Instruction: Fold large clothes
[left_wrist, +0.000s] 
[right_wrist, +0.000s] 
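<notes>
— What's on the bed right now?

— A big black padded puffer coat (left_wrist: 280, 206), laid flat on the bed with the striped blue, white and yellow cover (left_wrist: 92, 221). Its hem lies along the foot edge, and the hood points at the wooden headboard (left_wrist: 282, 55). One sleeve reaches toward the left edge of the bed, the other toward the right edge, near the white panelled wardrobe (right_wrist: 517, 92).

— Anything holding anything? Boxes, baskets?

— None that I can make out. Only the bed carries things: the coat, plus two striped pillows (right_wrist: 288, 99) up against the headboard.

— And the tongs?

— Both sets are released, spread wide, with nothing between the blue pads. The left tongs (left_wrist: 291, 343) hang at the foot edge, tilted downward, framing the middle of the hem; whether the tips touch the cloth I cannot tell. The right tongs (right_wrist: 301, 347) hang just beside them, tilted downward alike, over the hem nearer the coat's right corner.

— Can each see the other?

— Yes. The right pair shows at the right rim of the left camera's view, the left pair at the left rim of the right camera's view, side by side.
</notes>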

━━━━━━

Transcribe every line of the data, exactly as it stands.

# Answer to this problem:
Instruction: Fold large clothes
[left_wrist, +0.000s] 
[right_wrist, +0.000s] 
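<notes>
— What's on the bed right now?

— A big black padded puffer coat (left_wrist: 280, 206), laid flat on the bed with the striped blue, white and yellow cover (left_wrist: 92, 221). Its hem lies along the foot edge, and the hood points at the wooden headboard (left_wrist: 282, 55). One sleeve reaches toward the left edge of the bed, the other toward the right edge, near the white panelled wardrobe (right_wrist: 517, 92).

— Anything holding anything? Boxes, baskets?

— None that I can make out. Only the bed carries things: the coat, plus two striped pillows (right_wrist: 288, 99) up against the headboard.

— And the tongs?

— Both sets are released, spread wide, with nothing between the blue pads. The left tongs (left_wrist: 291, 343) hang at the foot edge, tilted downward, framing the middle of the hem; whether the tips touch the cloth I cannot tell. The right tongs (right_wrist: 301, 347) hang just beside them, tilted downward alike, over the hem nearer the coat's right corner.

— Can each see the other?

— Yes. The right pair shows at the right rim of the left camera's view, the left pair at the left rim of the right camera's view, side by side.
</notes>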

No other output was requested.